▸ **Task item**
Across the whole listing, copy out every line that includes the string "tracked".

▸ **Exercise inputs**
□ □ □ □ □

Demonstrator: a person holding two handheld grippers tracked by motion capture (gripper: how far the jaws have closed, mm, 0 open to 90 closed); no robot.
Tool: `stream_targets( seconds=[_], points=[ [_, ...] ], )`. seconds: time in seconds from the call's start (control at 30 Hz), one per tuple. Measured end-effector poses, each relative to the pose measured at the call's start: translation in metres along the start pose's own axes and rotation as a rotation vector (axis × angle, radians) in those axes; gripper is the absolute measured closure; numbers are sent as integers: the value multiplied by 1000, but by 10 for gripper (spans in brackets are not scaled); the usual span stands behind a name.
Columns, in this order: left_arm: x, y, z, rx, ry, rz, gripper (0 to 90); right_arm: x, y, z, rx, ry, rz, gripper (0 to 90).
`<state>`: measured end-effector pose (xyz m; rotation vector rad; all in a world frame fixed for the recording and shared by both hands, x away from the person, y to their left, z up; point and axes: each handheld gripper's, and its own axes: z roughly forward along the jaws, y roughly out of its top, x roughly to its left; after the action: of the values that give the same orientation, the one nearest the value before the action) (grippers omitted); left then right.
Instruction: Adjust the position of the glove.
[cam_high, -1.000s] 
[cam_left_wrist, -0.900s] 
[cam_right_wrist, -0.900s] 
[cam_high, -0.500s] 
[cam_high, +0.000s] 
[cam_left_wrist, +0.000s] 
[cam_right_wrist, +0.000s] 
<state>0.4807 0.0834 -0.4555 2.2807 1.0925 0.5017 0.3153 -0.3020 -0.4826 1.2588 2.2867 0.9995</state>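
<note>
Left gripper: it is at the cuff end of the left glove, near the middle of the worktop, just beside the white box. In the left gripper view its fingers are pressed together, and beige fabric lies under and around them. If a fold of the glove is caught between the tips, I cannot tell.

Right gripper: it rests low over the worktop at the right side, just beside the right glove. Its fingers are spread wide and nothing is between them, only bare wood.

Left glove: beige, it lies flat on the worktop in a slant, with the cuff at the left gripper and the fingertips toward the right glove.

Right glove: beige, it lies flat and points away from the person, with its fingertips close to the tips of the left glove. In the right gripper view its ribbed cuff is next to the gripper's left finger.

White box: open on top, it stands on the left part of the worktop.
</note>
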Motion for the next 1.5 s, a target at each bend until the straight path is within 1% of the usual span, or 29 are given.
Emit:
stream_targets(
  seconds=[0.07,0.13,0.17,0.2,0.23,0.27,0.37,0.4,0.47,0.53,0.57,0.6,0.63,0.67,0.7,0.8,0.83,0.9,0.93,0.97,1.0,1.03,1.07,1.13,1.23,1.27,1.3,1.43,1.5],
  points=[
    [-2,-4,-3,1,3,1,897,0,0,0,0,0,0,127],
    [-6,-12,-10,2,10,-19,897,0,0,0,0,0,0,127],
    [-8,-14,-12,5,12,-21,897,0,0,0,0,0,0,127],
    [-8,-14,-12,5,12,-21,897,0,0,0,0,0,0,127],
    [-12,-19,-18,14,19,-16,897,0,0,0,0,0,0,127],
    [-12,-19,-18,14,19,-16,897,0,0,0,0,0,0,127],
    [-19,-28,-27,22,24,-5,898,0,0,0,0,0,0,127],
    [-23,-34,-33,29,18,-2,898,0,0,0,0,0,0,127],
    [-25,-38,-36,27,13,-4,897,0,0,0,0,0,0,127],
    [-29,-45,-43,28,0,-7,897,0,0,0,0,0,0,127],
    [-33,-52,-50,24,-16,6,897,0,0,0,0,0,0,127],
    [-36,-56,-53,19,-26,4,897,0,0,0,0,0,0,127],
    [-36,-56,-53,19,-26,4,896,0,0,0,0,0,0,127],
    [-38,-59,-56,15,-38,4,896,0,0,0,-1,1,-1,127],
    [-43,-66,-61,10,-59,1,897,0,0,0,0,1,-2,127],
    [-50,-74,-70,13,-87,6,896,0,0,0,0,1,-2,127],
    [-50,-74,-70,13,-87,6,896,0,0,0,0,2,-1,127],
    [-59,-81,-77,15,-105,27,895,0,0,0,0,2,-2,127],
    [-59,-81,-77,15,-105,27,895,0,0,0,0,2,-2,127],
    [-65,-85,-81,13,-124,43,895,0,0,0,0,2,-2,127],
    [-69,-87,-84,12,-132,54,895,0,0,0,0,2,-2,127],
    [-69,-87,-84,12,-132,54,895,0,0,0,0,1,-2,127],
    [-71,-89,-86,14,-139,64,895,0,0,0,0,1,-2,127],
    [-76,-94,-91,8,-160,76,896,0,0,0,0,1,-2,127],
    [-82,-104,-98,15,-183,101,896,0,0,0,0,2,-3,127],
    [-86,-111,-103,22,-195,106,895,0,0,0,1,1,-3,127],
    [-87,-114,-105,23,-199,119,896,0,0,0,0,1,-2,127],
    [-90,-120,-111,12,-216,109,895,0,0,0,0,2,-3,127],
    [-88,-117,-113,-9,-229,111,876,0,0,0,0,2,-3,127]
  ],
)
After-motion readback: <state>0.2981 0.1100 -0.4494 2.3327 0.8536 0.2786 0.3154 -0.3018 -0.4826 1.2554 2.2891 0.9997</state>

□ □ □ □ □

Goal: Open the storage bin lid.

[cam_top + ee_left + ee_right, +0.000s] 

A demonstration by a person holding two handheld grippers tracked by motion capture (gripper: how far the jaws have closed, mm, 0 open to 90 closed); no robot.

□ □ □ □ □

▸ **Your solution**
Demonstrator: a person holding two handheld grippers tracked by motion capture (gripper: how far the jaws have closed, mm, 0 open to 90 closed); no robot.
A demonstration by a person holding two handheld grippers tracked by motion capture (gripper: how far the jaws have closed, mm, 0 open to 90 closed); no robot.

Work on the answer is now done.